My parents have adequate savings and enough money that all three of us children will inherit money when they die. Their intention is that we should benefit equally from it. There is a parcel of land left for me. The value of that land will be subtracted from my financial inheritance.
About four years ago, my sister wanted to purchase a house and my parents agreed to give her $170,000. It's more practical for her to have the money now, when she needs it, and preferable to being unable to purchase the house and inherit the money in the future. They would do the same for my brother if he needed the money now. They indicated that they would remove that amount from the will so as to make things equal, but that they wouldn't be making any adjustments for interest.
As I can't use the land, my parents are not interested in transferring it to me now. Any increase in the value of the land will be part of the inheritance and essentially divided three ways.
Hopefully my parents will live long lives. It could be another 20 years before we inherit anything. In that time, the value of their savings will have increased.
My sister stands to benefit greatly from this because although the value of the $170,000 she already received will increase (in her house) and the value of my parents' savings will increase, they will only be taking the original $170,000 off in the will without adjustments, thereby giving my sister the value of the compounding interest twice. The value of the land that gets subtracted from my monetary inheritance will also be at its market value at the time, and not pegged at its current value.
I don't want to sound greedy but 16 to 25 years of growing interest is a lot of money. It doesn't feel fair to me that the interest and increased value isn't considered over time. Should I give up the land and ask instead for $170,000 now? Is there a way to broach this with my parents that doesn't make me seem like a circling vulture? Our parents have given us a lot and I don't want to look a gift horse in the mouth, nor create friction with my siblings.
I don't think it makes any difference to the scenario but I am also the sole executor of their estate.
Missing the Interest
It's the Great Parental Inheritance Gamble! At least, that's what this would be called if it were a television game show. You have a piece of land that could be worth a lot of money, but you cannot open Door #1 to see the value of that land until 2036. Should you give up what's behind Door #1 and take this giant cardboard check made out to you for the amount of $170,000 so you can buy a home? That home could be worth five times its value in 20 years, or more. But the land might be worth multiples of that. (The audience would likely be cheering and egging you to take the money because TV audiences tend to like instant gratification.)

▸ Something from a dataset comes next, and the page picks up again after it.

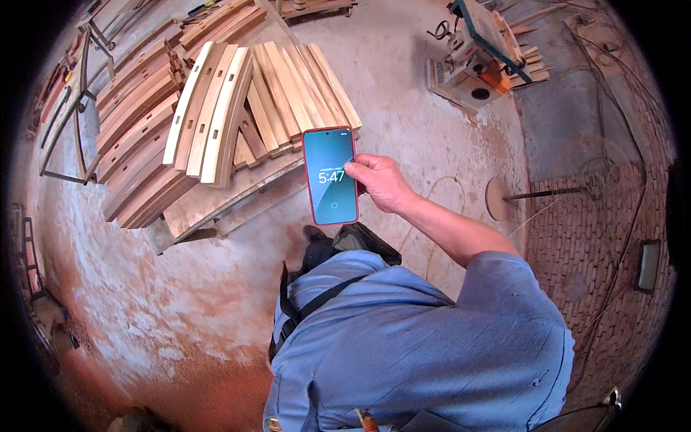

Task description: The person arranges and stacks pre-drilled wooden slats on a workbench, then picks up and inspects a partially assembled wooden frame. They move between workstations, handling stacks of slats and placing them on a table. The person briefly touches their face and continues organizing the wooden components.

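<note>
A smartphone (332,193) in a red case is held upright before me, its lit screen showing a blue-green lock display. My right hand (380,181) is closed on the phone's right edge, with the thumb resting over the side of the screen. The other fingers are mostly hidden behind it. Just beyond the phone, pale wooden slats (291,83) lie side by side on a stack. Curved wooden pieces with slots (209,115) rest to their left. No part of my left hand shows.
The wooden pieces sit on a low wooden platform (237,198). At the far right stands a woodworking machine (471,75) with a handwheel. A pedestal fan (543,193) is near the brick wall (576,266). A metal frame (78,129) stands at the left.
</note>
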`<state>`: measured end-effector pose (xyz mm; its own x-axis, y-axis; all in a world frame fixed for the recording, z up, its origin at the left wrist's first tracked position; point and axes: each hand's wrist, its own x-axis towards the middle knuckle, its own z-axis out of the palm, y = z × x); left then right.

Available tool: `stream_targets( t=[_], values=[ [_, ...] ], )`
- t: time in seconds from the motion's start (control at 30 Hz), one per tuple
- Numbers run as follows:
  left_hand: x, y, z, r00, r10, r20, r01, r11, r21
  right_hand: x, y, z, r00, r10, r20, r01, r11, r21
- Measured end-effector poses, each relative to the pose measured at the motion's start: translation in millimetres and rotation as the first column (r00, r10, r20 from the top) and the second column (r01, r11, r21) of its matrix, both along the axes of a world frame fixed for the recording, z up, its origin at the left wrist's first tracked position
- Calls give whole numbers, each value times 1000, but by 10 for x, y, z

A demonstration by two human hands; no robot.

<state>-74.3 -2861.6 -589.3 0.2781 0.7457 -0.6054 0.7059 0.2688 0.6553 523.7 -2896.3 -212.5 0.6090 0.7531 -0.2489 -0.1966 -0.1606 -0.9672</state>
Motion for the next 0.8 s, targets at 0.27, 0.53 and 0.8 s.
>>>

I wish I could make that decision for you. But the Moneyologist needs boundaries and, while I have often dished out some " just do it" money advice, this choice needs to be yours and yours alone. (If you give up the land now, I don't want you tracking me down when it's sold off or given to another family member, and he or she strikes oil.) I will say this: It all depends on (a) value of the land in relation to the rest of your inheritance and (b) whether you think that value will increase over time and, if so, by how much. You may wish to present the details to a financial adviser to help you make the decision.
As problems go, this is the five-star, first-class, 18-carat gold variety. Your land versus money dilemma is part of a global trend. Approximately $16 trillion of global wealth will be transferred over the next three decades -- mostly to family members -- and 40% of that, or $6 trillion, will be transferred within the U.S., according to a new report by global wealth consultancy Wealth-X. The wealth gap between America's upper-income and middle-income families reached its highest level on record, according to the nonprofit Pew Research Center. In 2013, the median wealth of the nation's upper-income families ($639,400) was nearly 7 times the median wealth of middle-income families ($96,500), the widest wealth gap seen in 30 years.
I'm not saying that to make you feel bad. I'm saying that so you feel lucky. You're in a fortunate position and whatever decision you make will (fingers crossed) be the right one for you.